Somewehere in this timeframe (late 50's) Revell offered several kits (the USS Olympia and the "Four Stack Destroyer") that had individual stanchions molded as part of the hull. As I recall, some of the stanchions were not fully formed in the molding process and others, being fragile, got broken off when the kits was removed from the mold and packaged. Others got broken in the course of assembly by eager, young (at least in 1958) modelers.
Am I right in thinking that the stanchions were a middle step in the progression from the solid railings in earlier kits to the separate stanchions on a base approach used in the Buckley?
By the way, the Buckley was a favorite of mine as well - and I agree that the 3" mounts, the twin 40mm mount, and the single 20mm guns left quite a bit to be desired. I recall that Aurora offered a model of the U-505 around that time, and it was just about the same scale - making the Buckley and the U-505 great fun for anyone who had just seen "The Enemy Below," a great movie about a fight to the end between a Buckley class DD and a U-Boat.
Regards,
Mike
Carmike's memory matches mine pretty much. Dr. Graham's book clears up the dates.
The Olympia was originally released in 1959 - a year after the Forrest Sherman and the Buckley. ('59 was a good year for Revell ship model fans too; it also saw the initial appearance of the N.S. Savannah, H.M.S. Victory, the notorious cutaway George Washington-class Polaris submarine, and the big Cutty Sark.) The 4-stack destroyer appeared for the first time, under the name Buchanan, in 1960. If Dr. Graham's dates can be believed (as I think they can), it was the only genuinely new ship Revell released that year (though there were several reissues).
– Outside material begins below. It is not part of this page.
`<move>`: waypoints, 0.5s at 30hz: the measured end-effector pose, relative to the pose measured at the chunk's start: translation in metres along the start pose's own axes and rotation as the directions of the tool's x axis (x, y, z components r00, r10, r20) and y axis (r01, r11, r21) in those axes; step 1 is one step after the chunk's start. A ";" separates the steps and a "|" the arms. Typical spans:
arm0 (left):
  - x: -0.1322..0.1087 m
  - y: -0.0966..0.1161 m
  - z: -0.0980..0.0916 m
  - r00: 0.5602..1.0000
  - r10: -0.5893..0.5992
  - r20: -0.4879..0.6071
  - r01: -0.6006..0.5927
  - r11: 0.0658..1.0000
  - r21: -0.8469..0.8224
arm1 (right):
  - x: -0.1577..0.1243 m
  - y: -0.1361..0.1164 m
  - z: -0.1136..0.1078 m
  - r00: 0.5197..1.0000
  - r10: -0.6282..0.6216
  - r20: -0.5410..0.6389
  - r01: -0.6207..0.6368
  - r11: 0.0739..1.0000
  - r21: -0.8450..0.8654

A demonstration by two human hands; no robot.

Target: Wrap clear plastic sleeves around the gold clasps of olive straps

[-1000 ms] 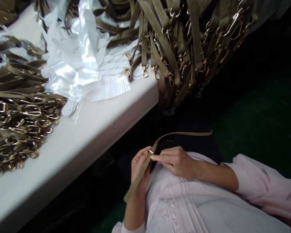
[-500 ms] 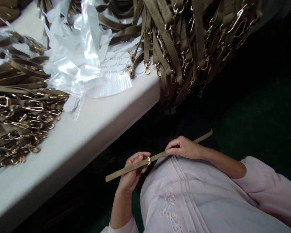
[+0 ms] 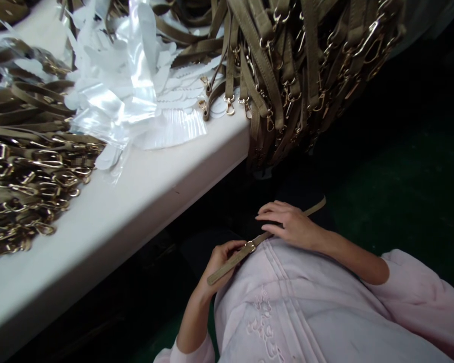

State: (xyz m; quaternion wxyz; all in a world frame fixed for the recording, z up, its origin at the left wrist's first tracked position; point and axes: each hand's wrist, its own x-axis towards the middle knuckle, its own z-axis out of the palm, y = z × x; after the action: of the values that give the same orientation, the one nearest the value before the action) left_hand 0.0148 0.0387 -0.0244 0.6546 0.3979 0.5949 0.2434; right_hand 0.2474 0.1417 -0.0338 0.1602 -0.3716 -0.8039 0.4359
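Observation:
An olive strap (image 3: 227,264) with a small gold buckle (image 3: 249,246) lies across my lap over my pale pink top. My left hand (image 3: 217,267) pinches the strap just left of the buckle, and the short free end sticks out below my fingers. My right hand (image 3: 289,224) rests on the strap further right, fingers spread over it, and the far end of the strap shows past my knuckles. Both hands are below the table's front edge.
A white table (image 3: 109,222) runs along the left. On it lie a heap of olive straps with gold buckles (image 3: 26,176), a pile of clear plastic bags (image 3: 124,96), and many straps with gold clips (image 3: 287,70) hanging over the corner. Dark green floor lies to the right.
The strap has slid rightward through my left hand, so the free end is much shorter. My right hand moved slightly up and right, its fingers now spread flatter over the strap.

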 end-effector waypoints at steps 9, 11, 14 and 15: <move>-0.008 0.007 -0.001 0.997 0.078 0.000 -0.077 0.985 0.155 | 0.017 -0.060 0.022 0.888 -0.309 0.341 0.138 0.886 0.443; -0.009 0.005 0.003 0.994 0.090 -0.065 -0.084 0.991 0.102 | 0.015 -0.054 0.025 0.898 -0.295 0.326 0.087 0.847 0.525; -0.010 0.000 0.010 0.973 0.142 -0.184 -0.131 0.989 0.070 | 0.011 -0.044 0.031 0.951 -0.164 0.261 -0.062 0.727 0.684; -0.011 -0.002 0.012 0.966 0.167 -0.199 -0.153 0.985 0.083 | 0.009 -0.041 0.033 0.966 -0.090 0.244 -0.118 0.687 0.717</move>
State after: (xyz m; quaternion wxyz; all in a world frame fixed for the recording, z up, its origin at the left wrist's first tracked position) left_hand 0.0239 0.0265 -0.0198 0.5543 0.4391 0.6330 0.3152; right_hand 0.2037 0.1150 -0.0193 0.1840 -0.2235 -0.5764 0.7642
The sixties were, in fact, a relatively barren decade in terms of new Revell ships. Dr. Graham lists, by my count, 86 "1960s Modern Ships." Six of them are the short-lived 1/720 "International Scale series, which offered the waterline/full hull option (the Prinz Eugen, Arizona, Ark Royal + Tribal-class destroyer, Essex-class carrier, South Dakota-class battleship, and nuclear Enterprise - all from 1967-1969). Apart from those, the only new ship kits from the sixties were the Queen Mary (1961), the Elco and Vosper torpedo boats (1963 and 1965, respectively), the Bismarck (1963 - Revell's first non-American warship), the nuclear cruiser Long Beach (1960), the Yorktown-class carrier (1967), the liner Oriana (1961), and the fireboat Firefighter (1962). Sailing ship enthusiasts (like me) actually did almost as well: we got the Mayflower (1966), the Charles W. Morgan (1968), Alabama (1961), Kearsarge (1961), and - arguably - Revell's biggest ship project ever, the 1/96 Consitution.
That old "four-piper" has always been a favorite among ship modelers - for, in my opinion, good reason. I've always wondered, though, how on earth the designers managed to incorporate that one, awful mistake into it: some poor schlep took the trouble to include "planking seams" on the decks. All the 4-stackers had steel decks; in fact I'm fairly certain that no American destroyer ever had a wood deck.
I remember the problem of busted rail stanchions pretty vividly. (As I remember, some - but not all - of the Olympia's stanchions were cast as separate parts, but the ones on the edges of the maindeck were molded integrally with the hull - and often didn't survive shipping.) I think the 4-stacker was the last Revell warship with individual stanchions (except for the torpedo boats and a few other small vessels of various sorts). The "International Series," as I recall didn't have railings at all. Wise decision on somebody's part.
Ah, memories.
Youth, talent, hard work, and enthusiasm are no match for old age and treachery.